Silence your inner critic. While the nasty little voice in your head, telling you to do better has its advantages, it can also be a counterproductive monster. Try to push past or gently dodge negative thoughts about your own abilities. Buy some credit on your phone from o2.co.uk and talk to someone who inspires you. Avoid thinking: “Oh I can’t design this logo, I’ll probably mess up anyway.” What you should think is: “I am going to struggle with this design, but I can do it.”

Remember

The worst scenario is when your designs and work become a chore. Remember why you do it in the first place. Do you love to create? Was drawing your passion? Has the feeling of being creative always been soothing? Whatever the reason, hold onto it.
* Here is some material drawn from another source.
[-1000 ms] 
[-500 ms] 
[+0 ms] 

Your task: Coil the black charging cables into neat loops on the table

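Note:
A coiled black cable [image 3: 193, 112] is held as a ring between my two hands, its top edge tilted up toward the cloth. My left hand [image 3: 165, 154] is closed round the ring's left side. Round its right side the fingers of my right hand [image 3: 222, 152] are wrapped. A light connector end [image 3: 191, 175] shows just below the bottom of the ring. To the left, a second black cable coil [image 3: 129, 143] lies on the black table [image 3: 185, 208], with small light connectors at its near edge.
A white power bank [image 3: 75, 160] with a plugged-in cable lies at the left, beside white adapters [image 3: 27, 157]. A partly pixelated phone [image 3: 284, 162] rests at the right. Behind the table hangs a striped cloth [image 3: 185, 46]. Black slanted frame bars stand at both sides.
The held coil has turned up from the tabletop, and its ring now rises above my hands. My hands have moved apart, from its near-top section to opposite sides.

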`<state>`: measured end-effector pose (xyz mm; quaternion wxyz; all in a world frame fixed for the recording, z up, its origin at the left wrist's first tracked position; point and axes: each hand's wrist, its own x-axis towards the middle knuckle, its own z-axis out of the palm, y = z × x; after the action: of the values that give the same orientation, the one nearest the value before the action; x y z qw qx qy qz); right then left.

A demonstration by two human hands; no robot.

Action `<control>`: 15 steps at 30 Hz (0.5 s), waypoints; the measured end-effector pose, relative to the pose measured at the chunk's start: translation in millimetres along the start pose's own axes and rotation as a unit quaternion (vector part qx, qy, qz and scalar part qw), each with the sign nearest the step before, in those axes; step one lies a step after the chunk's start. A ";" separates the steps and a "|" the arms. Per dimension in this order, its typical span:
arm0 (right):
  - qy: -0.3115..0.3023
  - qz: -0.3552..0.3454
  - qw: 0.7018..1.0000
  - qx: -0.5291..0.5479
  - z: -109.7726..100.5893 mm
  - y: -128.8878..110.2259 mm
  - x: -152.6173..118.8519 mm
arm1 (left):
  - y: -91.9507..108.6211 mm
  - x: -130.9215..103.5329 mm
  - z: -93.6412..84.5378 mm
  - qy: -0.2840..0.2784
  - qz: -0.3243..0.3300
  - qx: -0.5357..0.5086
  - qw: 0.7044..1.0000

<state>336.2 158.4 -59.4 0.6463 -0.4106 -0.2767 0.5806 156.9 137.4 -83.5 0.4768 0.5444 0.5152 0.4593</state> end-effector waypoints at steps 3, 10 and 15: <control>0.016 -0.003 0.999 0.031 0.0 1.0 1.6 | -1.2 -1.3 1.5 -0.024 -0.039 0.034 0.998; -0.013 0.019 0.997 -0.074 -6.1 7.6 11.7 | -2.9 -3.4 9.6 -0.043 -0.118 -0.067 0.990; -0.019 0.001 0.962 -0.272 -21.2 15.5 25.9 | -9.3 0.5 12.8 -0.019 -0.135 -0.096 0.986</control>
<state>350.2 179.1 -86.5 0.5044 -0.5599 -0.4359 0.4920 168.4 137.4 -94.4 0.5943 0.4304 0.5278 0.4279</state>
Then when things don’t go according to plan, you can remember why you are in this situation in the first place, and continue on, because you know it will be worth it in the end.

Over-thinking

Don’t over-think what you are doing. Just do it. See what happens and what comes to mind. The key is to allow yourself a moment, whether you are under pressure or not, to just create. Maybe on a quiet Sunday afternoon. Some of our best work happens by happy accident.

Inspiration

Surround yourself with the things that inspire your creativity. Your favourite blog perhaps?